Em primeiro lugar, importa sublinhar que, em casos como estes, em que existe mais do que uma possibilidade interpretativa para uma dada expressão, o contexto (linguístico ou extralinguístico) desempenha um papel fundamental para a emergência de um significado concreto. Ou seja, e como veremos adiante, a interpretação conferida à locução adverbial em causa vai depender, em grande medida, da globalidade do discurso ou das circunstâncias em que tal elemento comparece.
Isto não significa, naturalmente, que, dadas as condições necessárias, não seja possível reconhecer a saliência de cada um dos significados atribuídos à locução.
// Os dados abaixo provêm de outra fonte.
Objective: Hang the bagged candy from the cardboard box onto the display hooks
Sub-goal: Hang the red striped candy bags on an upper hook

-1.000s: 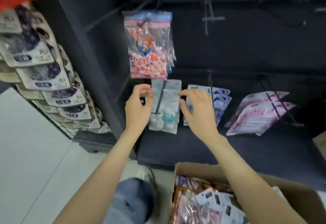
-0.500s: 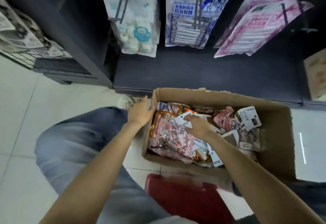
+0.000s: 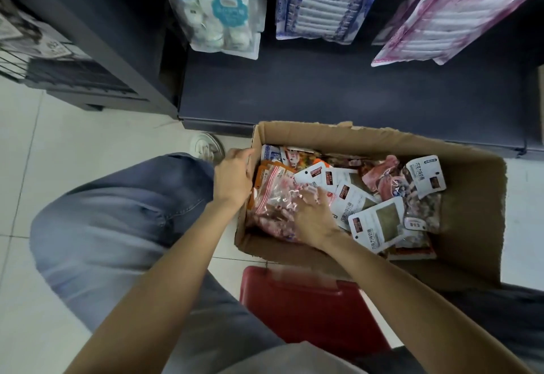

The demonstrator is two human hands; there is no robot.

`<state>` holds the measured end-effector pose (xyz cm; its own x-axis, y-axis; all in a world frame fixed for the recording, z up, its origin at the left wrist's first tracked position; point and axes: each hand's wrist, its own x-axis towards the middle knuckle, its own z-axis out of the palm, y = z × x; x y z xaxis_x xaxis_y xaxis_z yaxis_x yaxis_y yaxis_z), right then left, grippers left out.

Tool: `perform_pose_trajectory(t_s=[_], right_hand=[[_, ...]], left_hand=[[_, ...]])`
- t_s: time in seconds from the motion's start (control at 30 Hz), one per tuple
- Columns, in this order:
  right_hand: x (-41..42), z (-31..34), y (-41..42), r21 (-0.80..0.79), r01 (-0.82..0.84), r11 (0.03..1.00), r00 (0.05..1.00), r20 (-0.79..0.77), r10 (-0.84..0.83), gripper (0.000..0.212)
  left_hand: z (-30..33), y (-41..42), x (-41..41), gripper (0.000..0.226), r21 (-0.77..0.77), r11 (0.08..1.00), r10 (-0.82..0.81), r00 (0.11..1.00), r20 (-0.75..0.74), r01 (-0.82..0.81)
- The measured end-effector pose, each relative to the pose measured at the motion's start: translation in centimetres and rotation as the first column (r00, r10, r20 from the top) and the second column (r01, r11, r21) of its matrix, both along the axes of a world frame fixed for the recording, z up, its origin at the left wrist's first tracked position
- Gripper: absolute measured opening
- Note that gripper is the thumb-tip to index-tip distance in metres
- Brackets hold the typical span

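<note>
Two hands in play: your left hand (image 3: pixel 232 179) grips the cardboard box (image 3: pixel 471 217) wall to steady it, your right hand (image 3: pixel 313 217) lies spread on the clear pink candy bag (image 3: pixel 276 200) inside, likely picking the next one.

Brown corrugated cardboard box (image 3: pixel 468 220), matt, with ragged torn edges. Clear glossy plastic bag of pink candy (image 3: pixel 275 203), crinkled and reflective. White paper-fronted pouches (image 3: pixel 375 226), smooth. Pale glazed floor tiles (image 3: pixel 73 135), shiny. Faded blue denim trouser leg (image 3: pixel 117 211), soft woven cloth. Dark matt shelf base (image 3: pixel 338 94).
</note>
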<state>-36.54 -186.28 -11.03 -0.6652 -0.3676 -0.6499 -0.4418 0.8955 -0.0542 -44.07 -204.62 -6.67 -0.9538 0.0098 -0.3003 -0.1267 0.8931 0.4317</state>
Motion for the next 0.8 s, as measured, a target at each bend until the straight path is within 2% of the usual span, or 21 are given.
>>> perform_pose_trajectory(t_s=[0.07,0.13,0.27,0.37,0.47,0.67,0.73,0.8], right_hand=[[-1.2,0.2,0.5,-0.042,0.142,0.989,0.989,-0.046,-0.143,0.023],[-2.9,0.1,0.7,-0.036,0.268,0.963,0.962,-0.050,-0.270,0.020],[-5.7,-1.5,0.6,0.028,0.410,0.912,0.909,0.066,-0.411,0.022],[-7.0,-2.0,1.7,0.016,0.435,0.900,0.881,0.199,-0.429,0.026],[-7.8,-1.6,2.9,0.032,0.389,0.921,0.909,0.153,-0.389,0.031],[-5.6,0.5,4.0,-0.258,0.463,0.848,0.877,-0.005,-0.480,0.015],[-4.4,1.7,4.4,-0.341,0.458,0.821,0.867,-0.030,-0.497,0.015],[-3.5,3.4,4.9,-0.434,0.445,0.783,0.855,-0.055,-0.516,0.016]], left_hand=[[-0.3,-0.1,-0.1,0.058,0.051,0.996,0.074,0.997,0.013,-0.075],[-0.3,-0.2,-0.3,0.057,0.089,0.987,0.133,0.990,0.049,-0.137],[-0.4,-0.4,-0.3,0.042,0.080,0.983,0.159,0.982,0.099,-0.167],[-0.8,-0.5,-0.1,0.042,0.086,0.981,0.165,0.980,0.115,-0.176],[-0.6,-0.4,-0.4,0.038,0.090,0.978,0.176,0.977,0.117,-0.187],[0.1,0.1,-0.6,0.045,0.069,0.987,0.139,0.984,0.116,-0.148],[0.7,0.8,-0.1,0.057,0.008,0.998,0.064,0.995,0.081,-0.065],[2.0,2.0,0.6,0.069,-0.021,0.996,-0.088,0.995,0.044,0.089]])
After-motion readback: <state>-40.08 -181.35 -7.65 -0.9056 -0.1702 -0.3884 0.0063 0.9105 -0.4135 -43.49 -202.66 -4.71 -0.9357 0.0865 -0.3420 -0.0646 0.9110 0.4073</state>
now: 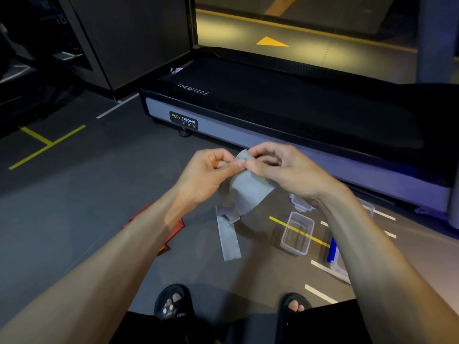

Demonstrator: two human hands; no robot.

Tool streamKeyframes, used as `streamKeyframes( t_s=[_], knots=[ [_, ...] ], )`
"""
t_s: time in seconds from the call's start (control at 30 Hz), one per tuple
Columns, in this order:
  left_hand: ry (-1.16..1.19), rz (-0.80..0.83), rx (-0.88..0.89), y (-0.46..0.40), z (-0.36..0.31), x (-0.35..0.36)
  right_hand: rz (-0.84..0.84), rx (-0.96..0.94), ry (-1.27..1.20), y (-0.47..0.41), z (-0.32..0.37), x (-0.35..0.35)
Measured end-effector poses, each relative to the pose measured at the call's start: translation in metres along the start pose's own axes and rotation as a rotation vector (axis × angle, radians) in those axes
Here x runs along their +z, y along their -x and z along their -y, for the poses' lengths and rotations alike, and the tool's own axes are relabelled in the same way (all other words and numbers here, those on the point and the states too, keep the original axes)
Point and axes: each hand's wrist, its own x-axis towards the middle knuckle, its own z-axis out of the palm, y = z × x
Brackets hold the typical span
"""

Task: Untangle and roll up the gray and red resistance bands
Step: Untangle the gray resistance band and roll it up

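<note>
You have the gray band (244,189) up in front of you, your left hand (211,175) and right hand (283,170) each pinching its top edge, fingertips nearly touching. It looks light, soft and floppy (its tail hangs slack toward the floor), so pinch a flat edge and keep it taut while rolling, or the coil will likely spring loose. The red band (173,227) lies on the floor under your left forearm, partly hidden. Count: 1 gray band, 1 red band, 1 open clear container (296,233) nearby.
</note>
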Motion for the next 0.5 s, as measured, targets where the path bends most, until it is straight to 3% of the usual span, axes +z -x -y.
streamKeyframes(
  t_s=[0.5],
  knots=[
    [0.000,0.004,-0.014,-0.0003,-0.0002,0.0007,-0.144,-0.028,-0.047,-0.0019,-0.0002,-0.0027]
  ],
)
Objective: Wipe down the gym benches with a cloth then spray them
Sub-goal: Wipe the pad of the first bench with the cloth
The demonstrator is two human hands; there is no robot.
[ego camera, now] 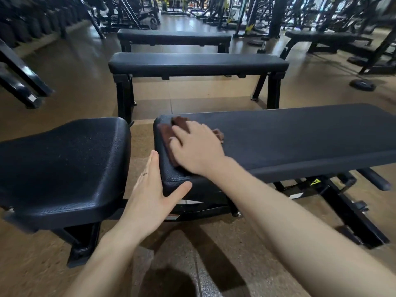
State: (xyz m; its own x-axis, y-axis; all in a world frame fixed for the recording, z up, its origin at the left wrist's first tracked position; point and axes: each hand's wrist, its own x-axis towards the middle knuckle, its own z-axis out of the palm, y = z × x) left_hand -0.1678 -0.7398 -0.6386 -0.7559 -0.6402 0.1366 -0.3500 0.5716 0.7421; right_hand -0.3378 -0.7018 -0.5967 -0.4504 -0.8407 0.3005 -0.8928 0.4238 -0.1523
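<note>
No brand name or legible writing shows anywhere; the only marking is a small yellow triangular warning sticker (315,182) on the frame beneath the nearest bench, at lower right, and its symbol is too small to read. The back pad (289,138) of that bench runs from centre frame to the right edge, and a separate seat pad (62,168) sits at lower left with a gap between them. A brown cloth (169,133) lies on the left end of the back pad, just right of centre frame. The right hand (197,148) lies flat on the cloth with its fingers extended and slightly apart, pressing it against the pad. The left hand (150,189) rests against the near left corner of the same pad, fingers straight and together along the pad's end face, thumb spread onto the front edge; one ring (145,173) sits on one finger. Two flat benches stand in upper centre frame: a nearer flat bench (198,63) and a farther flat bench (174,37). One more bench (321,37) stands at upper right. One weight plate (362,85) lies on the floor at right. Dark gym machines fill the top edge; their count cannot be told.
</note>
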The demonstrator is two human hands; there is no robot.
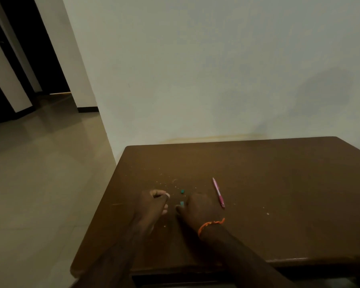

Assim, numa frase como «O computador desligou-se de repente (= repentinamente/subitamente)», parece ser consensual que estamos perante uma leitura em que a locução «de repente» assume o valor de adverbial de modo, como a equivalência a formas como «repentinamente» ou «subitamente» nos sugere. Já numa sequência como «Primeiro, o João falou da sua viagem ao Brasil. Depois, a Maria contou a sua ida à Madeira. Em seguida, o Rui descreveu os quinze dias passados em Itália. De repente (= então/nesse momento/nessa altura), todos estavam a falar das suas férias», a interpretação como adverbial de tempo parece ser preferencial, na medida em que «de repente» assume valores próximos a expressões temporais como «então, nesse momento» ou «nessa altura».
O problema que se coloca com a frase que surge na questão formulada é que, na ausência de um contexto que possa desambiguar o seu significado, a expressão «de repente» pode assumir tanto um valor de modo quanto um valor de tempo. Por outras palavras, será necessário aceder a informações mais concretas sobre o contexto em que a frase é proferida para lhe conferir um significado preferencial. Vamos ilustrar este ponto em seguida.
Contexto 1: Dois falantes estão a conversar sobre um inverno que foi muito frio e chuvoso até ao dia 22 de fevereiro. No dia 23, porém, chega o sol, e as temperaturas sobem significativamente. Ao proferir a frase «De repente, o inverno apareceu disfarçado de primavera», o falante está a fazer corresponder a locução adverbial «de repente» a advérbios como repentinamente ou subitamente, o que significa que nos encontramos perante uma interpretação equivalente a um adverbial de modo.
Contexto 2: Dois falantes estão a conversar sobre um inverno em que se verificou uma antecipação do decorrer normal do desenvolvimento das condições naturais. Primeiro houve alguns dias de sol, depois as árvores começaram a ganhar folhas, e algumas plantas floriram. Ao proferir a frase «De repente, o inverno apareceu disfarçado de primavera», o falante parece estar a fazer corresponder a locução adverbial «de repente» a expressões temporais como então, «nesse momento», «nessa altura», o que indicia que estamos perante uma interpretação em que a construção em causa recebe uma leitura que equivale preferencialmente à de um adverbial temporal.